The issue was revisited in one of the presentations delivered last month at AmCham Taipei’s 2014 Telecom & Media Symposium on the opportunities and challenges posed by the Over-the-Top (OTT) market, which bypasses traditional telecom operators to deliver content to consumers directly from the internet. OTT offers promising potential for the development of legitimate business, but it can also have severely negative effects if not properly regulated.

The presentation at the AmCham symposium outlined just how serious the situation has already become. A survey of internet piracy of selected English-language popular films between November 2013 and October 2014 showed that Taiwan ranked third in the Asian region for the volume of infringement, surpassed by only Singapore and the Philippines, countries with much stronger backgrounds in English-language usage. For Mandarin-language content, five overseas-based pirate websites are among the 150 most frequently visited sites by Taiwan users. The easy access to free pirated content makes it very difficult for legitimate sites – such as those run by Chunghwa Telecom, Next Media, and Sanlih TV – to be competitive, and it deprives performing artists, content producers, and distributors of revenue that is the rightful reward for their efforts.

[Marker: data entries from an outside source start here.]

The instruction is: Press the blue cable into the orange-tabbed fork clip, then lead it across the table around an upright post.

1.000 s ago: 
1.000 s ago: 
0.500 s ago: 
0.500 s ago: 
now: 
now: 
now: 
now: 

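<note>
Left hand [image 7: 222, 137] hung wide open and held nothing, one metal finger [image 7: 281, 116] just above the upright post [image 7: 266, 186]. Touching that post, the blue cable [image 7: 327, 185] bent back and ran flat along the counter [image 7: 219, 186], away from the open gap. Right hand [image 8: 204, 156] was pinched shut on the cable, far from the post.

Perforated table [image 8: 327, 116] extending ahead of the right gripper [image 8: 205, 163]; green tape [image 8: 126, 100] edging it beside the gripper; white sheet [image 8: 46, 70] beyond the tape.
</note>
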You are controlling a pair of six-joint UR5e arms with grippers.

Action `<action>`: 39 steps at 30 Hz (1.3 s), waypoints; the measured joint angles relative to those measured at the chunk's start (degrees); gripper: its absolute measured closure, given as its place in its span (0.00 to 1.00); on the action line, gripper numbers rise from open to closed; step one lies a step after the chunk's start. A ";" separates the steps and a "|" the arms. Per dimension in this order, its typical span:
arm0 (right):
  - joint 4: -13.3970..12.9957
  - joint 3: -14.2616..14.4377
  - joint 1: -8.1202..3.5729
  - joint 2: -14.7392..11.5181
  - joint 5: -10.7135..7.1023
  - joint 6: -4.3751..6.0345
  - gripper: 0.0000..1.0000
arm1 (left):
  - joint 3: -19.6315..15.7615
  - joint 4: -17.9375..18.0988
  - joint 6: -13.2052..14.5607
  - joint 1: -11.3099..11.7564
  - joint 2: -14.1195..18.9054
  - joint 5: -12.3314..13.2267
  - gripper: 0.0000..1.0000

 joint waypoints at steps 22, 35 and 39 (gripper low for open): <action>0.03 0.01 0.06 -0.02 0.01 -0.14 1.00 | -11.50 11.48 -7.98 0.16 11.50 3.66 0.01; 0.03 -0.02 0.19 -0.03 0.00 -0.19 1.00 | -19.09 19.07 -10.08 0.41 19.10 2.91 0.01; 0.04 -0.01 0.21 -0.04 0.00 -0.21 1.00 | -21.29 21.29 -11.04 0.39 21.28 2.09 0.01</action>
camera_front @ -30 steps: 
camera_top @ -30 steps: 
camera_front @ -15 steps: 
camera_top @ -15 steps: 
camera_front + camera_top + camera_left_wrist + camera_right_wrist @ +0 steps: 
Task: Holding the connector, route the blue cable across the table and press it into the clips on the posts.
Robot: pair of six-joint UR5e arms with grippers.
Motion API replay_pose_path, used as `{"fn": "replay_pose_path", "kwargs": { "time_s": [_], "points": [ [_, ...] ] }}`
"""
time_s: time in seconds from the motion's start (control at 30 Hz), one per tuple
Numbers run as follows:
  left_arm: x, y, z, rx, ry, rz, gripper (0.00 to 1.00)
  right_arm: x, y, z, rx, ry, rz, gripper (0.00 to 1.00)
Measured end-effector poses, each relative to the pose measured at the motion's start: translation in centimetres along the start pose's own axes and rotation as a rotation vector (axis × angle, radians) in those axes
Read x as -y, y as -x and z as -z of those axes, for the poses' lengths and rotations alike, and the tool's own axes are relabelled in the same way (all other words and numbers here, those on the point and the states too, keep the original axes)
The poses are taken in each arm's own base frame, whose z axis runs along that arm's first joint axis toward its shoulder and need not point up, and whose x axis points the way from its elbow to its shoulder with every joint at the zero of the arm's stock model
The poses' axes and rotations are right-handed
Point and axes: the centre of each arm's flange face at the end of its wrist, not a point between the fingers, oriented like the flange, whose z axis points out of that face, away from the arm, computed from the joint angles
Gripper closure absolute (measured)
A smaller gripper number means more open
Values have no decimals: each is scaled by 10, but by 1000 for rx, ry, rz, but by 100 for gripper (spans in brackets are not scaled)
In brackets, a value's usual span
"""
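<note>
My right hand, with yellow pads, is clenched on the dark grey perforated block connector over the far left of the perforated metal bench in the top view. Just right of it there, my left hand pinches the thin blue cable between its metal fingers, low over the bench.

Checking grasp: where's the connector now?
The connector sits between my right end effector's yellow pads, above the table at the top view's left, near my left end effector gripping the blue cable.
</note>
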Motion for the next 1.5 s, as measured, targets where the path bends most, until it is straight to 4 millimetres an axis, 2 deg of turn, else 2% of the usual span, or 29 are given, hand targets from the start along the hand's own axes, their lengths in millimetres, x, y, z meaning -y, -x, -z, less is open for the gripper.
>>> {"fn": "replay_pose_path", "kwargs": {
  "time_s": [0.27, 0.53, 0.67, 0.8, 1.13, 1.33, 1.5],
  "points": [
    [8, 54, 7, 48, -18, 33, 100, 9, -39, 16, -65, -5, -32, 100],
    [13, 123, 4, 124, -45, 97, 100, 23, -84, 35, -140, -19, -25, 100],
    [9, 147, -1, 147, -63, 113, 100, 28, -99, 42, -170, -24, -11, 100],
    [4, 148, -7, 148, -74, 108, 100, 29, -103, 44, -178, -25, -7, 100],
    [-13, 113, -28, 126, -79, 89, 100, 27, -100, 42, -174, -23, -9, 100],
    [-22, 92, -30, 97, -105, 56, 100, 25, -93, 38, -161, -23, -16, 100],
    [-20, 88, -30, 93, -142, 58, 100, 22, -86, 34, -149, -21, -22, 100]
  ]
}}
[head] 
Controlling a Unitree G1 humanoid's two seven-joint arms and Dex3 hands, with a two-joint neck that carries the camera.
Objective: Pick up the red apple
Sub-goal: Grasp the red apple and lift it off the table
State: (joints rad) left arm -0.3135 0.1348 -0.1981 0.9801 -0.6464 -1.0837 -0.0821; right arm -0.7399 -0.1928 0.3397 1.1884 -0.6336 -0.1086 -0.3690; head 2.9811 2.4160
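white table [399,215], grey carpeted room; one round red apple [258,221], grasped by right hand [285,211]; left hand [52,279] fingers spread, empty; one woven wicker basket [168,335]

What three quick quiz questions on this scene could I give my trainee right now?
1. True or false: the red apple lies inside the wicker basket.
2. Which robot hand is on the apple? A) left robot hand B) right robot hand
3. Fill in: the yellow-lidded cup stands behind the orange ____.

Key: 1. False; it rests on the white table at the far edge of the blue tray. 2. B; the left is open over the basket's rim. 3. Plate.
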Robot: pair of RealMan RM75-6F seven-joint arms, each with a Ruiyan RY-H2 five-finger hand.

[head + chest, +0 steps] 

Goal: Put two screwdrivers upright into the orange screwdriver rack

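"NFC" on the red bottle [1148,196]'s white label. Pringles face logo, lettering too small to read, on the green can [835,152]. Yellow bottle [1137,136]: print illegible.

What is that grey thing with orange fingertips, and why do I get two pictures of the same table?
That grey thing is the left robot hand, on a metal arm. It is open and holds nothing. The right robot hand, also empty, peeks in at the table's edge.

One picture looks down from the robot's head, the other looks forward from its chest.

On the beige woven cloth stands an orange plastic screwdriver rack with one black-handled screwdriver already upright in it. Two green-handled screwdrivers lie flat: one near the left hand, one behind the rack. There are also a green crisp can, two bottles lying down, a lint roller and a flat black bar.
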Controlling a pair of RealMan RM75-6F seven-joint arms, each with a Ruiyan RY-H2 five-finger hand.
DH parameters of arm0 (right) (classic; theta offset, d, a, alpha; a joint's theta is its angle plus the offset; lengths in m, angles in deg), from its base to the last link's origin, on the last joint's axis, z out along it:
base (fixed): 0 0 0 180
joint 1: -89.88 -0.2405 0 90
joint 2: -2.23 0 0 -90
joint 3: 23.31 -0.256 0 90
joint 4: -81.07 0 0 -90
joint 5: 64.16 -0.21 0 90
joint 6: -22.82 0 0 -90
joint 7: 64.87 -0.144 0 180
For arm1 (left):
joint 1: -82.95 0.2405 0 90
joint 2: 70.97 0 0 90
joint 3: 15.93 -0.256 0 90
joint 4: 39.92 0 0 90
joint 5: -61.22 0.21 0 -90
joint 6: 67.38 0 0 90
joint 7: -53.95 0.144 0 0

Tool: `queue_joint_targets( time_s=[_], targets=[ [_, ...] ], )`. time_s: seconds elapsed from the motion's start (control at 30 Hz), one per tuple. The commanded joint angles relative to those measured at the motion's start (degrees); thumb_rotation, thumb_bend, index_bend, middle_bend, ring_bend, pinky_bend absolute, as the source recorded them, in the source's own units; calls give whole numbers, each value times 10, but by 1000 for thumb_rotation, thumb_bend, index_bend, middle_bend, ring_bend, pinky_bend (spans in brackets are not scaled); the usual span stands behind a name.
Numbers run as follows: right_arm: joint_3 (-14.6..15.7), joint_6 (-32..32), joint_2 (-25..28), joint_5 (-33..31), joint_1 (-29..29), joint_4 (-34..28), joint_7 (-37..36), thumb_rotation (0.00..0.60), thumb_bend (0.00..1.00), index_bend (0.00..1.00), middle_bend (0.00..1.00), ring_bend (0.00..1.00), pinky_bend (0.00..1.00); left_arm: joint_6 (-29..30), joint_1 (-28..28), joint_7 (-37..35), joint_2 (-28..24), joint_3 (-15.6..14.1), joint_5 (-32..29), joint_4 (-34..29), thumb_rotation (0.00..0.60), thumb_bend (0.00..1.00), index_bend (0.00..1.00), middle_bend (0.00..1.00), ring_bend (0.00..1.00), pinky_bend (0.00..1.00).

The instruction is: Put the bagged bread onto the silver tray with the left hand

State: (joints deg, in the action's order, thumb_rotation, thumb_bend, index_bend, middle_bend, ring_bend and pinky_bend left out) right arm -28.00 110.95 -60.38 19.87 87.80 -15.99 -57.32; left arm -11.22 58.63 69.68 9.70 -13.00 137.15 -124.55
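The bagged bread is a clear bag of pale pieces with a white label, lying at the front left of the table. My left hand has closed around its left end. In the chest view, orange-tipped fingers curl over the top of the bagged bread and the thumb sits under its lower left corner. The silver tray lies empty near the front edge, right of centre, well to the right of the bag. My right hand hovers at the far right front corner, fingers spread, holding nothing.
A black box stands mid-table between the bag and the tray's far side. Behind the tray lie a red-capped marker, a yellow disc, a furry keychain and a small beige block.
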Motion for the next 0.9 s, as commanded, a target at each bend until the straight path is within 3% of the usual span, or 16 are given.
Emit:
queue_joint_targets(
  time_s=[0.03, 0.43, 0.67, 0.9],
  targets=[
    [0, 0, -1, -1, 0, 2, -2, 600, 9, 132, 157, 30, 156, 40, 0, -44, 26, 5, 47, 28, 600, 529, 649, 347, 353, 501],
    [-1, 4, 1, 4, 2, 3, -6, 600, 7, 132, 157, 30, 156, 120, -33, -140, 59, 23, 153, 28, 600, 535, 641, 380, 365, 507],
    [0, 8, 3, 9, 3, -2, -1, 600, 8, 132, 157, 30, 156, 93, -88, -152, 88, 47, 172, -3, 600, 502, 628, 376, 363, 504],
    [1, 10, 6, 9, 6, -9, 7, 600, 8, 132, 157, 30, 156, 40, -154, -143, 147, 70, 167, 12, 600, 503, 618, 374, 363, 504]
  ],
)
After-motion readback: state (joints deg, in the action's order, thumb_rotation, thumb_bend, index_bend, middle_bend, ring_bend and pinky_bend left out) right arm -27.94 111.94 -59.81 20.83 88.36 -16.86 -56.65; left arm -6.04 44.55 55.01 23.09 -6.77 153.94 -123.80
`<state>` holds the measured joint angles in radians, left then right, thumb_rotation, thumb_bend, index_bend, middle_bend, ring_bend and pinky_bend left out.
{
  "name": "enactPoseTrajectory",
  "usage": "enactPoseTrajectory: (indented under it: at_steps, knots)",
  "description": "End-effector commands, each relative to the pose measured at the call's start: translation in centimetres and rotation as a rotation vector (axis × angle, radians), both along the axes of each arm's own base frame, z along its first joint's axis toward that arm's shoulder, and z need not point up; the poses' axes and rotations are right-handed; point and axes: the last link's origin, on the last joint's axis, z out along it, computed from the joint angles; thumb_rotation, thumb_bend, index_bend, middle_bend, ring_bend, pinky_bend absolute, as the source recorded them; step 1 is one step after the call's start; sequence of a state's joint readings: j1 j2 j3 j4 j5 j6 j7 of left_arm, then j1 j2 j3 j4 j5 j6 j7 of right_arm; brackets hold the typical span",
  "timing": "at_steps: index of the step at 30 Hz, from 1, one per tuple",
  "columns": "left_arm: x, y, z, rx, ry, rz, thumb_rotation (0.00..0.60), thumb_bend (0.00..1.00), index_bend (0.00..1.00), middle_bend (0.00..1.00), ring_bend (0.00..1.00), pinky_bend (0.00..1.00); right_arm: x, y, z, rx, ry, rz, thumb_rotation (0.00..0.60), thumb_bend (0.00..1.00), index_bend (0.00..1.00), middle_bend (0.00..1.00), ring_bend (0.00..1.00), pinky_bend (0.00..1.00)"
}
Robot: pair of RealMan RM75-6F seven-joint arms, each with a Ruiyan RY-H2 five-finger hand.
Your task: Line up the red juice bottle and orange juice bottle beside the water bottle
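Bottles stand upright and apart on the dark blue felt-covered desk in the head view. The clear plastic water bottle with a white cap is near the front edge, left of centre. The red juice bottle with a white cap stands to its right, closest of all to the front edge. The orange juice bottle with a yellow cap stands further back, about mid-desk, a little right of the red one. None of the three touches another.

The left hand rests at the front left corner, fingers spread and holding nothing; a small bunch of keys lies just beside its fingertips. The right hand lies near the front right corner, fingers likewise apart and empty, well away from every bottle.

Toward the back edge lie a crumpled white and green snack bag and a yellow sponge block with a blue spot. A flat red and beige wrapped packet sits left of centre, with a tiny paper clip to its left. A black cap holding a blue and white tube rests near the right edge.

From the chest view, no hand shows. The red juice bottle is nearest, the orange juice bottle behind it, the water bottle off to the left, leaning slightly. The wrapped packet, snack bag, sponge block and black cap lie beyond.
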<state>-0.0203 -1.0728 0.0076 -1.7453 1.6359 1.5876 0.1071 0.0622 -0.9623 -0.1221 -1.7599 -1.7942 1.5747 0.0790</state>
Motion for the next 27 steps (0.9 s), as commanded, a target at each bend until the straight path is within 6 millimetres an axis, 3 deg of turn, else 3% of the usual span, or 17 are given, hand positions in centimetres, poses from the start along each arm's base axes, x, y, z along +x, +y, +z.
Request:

The argument that nothing can be done about offshore operations has been proved invalid, as more and more countries take action to block blatantly infringing sites. In Asia, such measures have already been adopted by Australia, India, Indonesia, Malaysia, Singapore, and South Korea. Within the European Union, 12 countries now conduct site-blocking, with the number soon to rise to 18. Data from the U.K. and South Korea show that online piracy traffic has decreased substantially since the new policy began to be implemented.

Fears that site-blocking could threaten the sanctity of the internet also appear overblown. Regulators would have to go through the judicial system to prove sufficient cause for a site to be targeted, a reassuring safeguard in a country like Taiwan with a democratic system and sound rule of law.

The success of Korea, in particular, in curbing online piracy should serve as an encouraging example. If Taiwan hopes to realize even a portion of Korea’s achievement in developing its creative industries, it will need to ensure that the fruits of creativity are fully protected against theft.